Of the 1,200 piglets produced by the Graichens’ sows each year, most are sold to other organic farmers in northern Germany to be raised according to strict guidelines set out for the Bioland Assn. that forbid use of antibiotics, hormones or chemically modified feeds. But the Graichens keep about 200 piglets to raise according to their own ecological formula or to the specific needs of contracting customers.
Dagmar Braunschweig-Pauli lives hundreds of miles away in Trier, on the Luxembourg border, and learned of the Graichens’ customized-care option from a recent television report. She suffers from an acute allergy to iodine additives that she complains has spread through the food chain like a brush fire and put practically everything commercially produced off-limits.
“I had no idea that there were farmers in Germany willing to help people like me,” she says of the contract she has with the Graichens to feed her pig a stringently controlled mix of natural ingredients grown on a neighboring farm.
Pork produced by the Graichens and other organic farmers tends to cost at least 30% more than meat from mass-production farms, but consumers with special needs say they find the higher prices a reasonable trade-off for ensured food safety.
“I would pay 10 times the going rate for an egg guaranteed to be free of artificial iodine,” says the 49-year-old Braunschweig-Pauli, who heads a self-help network for other Germans suffering from the same allergy.
“As it is,” she says, “I have to travel to France to get dairy products that are safe. It’s a relief to know there is now a source of meat that I can eat.”
Although organic farming is booming because of the coinciding crises of foot-and-mouth and “mad cow” disease, Graichen is the only ecological breeder of piglets in the state of Mecklenburg-Pomerania and the first nationwide to offer customized raising.
So far he has 25 contracts for specific diets and says he’s confident that the demand for biologically pure meat will snatch up the remaining output of his on-site production. And while he touts the quality of life afforded his piglets, he says he cautions customers against getting too close to the animals that will ultimately appear on their dinner plates.

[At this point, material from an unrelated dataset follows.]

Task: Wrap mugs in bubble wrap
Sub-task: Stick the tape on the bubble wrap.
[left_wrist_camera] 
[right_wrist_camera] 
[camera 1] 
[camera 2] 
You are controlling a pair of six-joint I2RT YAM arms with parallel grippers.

“We are a food producer, and food is not a toy or a pet,” the farmer says. “You have to differentiate between humane treatment and humanizing the animals--otherwise, how could you slaughter and eat them?”
The piglets spend about eight months growing to their optimal 270 pounds. Each yields about 130 pounds of meat, half of it in steaks, chops, roasts and cutlets and the rest in various forms of sausage and smoked meats, Graichen says.
Those who contract for custom pork production must make two trips to the Boizenburg butcher to pick up their freezer-ready foods--immediately after slaughter for the fresh meat cuts and a few weeks later for the cured and smoked products.
“When we have enough individual customers we may be able to offer a delivery service, but at the moment there are too few to make that affordable,” the farmer says.
Factoring in slaughter and butchering costs with the six monthly installments of 107 marks (about $49), customers get their personalized pork for about $3.58 a pound, a price that is competitive with other organic products and even with mass-produced meat, according to some who buy it.
“If you fry a piece of supermarket meat, half of it disappears in the pan because it’s just water,” says Horst Hochbruecke, a short-order cook from Hamburg who is prepaying Graichen for meat he will receive in November. “So the organic stuff doesn’t really cost more, and it tastes a whole lot better.”